> [Problem to work on]: Could you set down exactly the lines in the records below between the line holding "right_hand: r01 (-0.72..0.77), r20" and the line holding "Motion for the", inclusive?
>>>>
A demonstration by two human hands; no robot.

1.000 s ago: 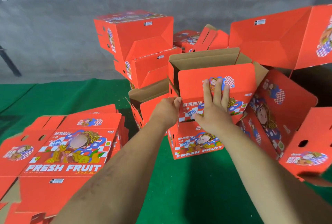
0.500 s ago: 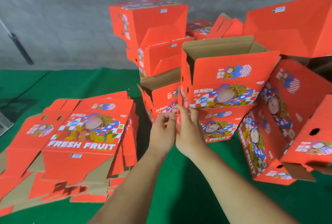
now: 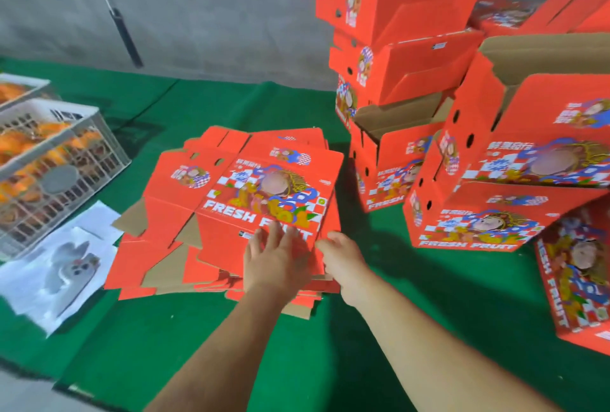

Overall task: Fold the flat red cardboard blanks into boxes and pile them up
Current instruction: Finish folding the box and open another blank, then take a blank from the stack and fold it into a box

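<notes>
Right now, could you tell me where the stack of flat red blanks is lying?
In the head view the stack of flat blanks lies on the green mat at centre-left, between the white crates and the folded boxes, with both hands at its near edge.

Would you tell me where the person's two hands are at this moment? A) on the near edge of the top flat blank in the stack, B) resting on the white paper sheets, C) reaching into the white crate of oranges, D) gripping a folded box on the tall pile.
A: the left hand lies spread on the top flat blank, and the right hand is at its near right corner.
</notes>
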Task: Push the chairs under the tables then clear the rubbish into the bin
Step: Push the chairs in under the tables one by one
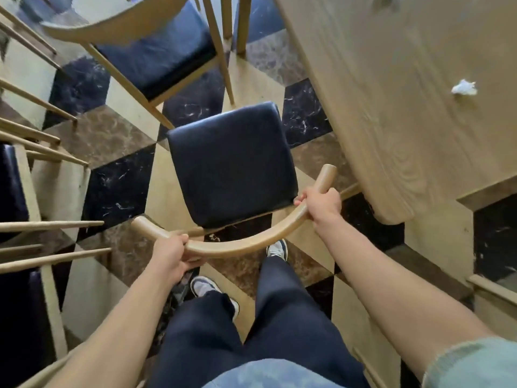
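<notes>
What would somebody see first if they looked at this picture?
Probably the two hands, left hand and right hand, gripping the curved wooden back of a chair with a dark blue seat, right in the middle. Next, a crumpled white tissue on the wooden table at the right.

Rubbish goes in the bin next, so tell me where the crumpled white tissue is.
In the head view, the crumpled white tissue lies at upper right on the wooden table, beyond and to the right of the chair held by both hands.
</notes>
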The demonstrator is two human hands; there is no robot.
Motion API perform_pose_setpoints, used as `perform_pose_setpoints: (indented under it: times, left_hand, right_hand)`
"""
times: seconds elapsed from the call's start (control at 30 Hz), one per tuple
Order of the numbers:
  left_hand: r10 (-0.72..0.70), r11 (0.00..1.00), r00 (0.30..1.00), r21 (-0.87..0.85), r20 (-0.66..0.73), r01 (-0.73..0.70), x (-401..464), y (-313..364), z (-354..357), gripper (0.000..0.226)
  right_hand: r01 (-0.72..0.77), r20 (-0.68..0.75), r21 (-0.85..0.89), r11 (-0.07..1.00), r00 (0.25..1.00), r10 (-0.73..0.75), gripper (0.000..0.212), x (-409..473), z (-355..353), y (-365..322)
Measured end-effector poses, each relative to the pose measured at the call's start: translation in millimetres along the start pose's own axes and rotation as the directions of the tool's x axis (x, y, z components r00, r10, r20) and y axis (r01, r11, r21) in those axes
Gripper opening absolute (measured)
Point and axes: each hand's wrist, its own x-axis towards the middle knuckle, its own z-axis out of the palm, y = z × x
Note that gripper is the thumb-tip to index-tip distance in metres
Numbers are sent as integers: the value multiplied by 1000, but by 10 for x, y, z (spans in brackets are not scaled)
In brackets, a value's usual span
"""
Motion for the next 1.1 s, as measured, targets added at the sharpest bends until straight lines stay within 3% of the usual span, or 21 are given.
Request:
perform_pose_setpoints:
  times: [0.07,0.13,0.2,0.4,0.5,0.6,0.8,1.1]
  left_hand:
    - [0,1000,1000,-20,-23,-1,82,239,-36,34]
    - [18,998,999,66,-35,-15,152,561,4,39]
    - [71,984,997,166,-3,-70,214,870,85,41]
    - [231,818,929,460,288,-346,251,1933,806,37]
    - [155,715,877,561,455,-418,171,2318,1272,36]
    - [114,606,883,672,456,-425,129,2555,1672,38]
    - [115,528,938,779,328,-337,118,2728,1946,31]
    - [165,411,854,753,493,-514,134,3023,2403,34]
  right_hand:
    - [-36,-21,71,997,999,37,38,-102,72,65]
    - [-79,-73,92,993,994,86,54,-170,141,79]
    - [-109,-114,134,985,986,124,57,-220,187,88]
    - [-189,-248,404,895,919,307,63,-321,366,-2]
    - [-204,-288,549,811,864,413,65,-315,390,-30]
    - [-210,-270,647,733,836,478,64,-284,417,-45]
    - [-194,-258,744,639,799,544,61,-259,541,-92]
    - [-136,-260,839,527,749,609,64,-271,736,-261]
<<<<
> [Exercise answer]:
  right_hand: r01 (-0.72..0.77), r20 (-0.68..0.75), r21 (-0.85..0.89), r11 (-0.07..1.00), r00 (0.25..1.00), r10 (-0.73..0.75), gripper (0.000..0.212), x (-409..473), z (-355..353), y (-365..322)
Measured end-effector poses, each relative to the pose measured at the call's start: translation in millimetres along the start pose's own axes and rotation as the directions of the tool's x axis (x, y, z components r00, r10, r20) and y axis (r01, r11, r21) in those axes
Gripper opening absolute (measured)
Point and axes: each hand's wrist, its own x-axis towards the middle knuckle, its own z-axis out of the palm, y = z × x
Note that gripper is the thumb-tip to index-tip distance in metres
Numbers are sent as integers: the value multiplied by 1000, but by 10 for x, y, z (spans in brackets are not scaled)
In brackets, a value's usual span
"""
Motion for the next 1.1 s, as measured, targets added at the sharpest bends until straight lines stay within 3% of the usual span, or 21 are given.

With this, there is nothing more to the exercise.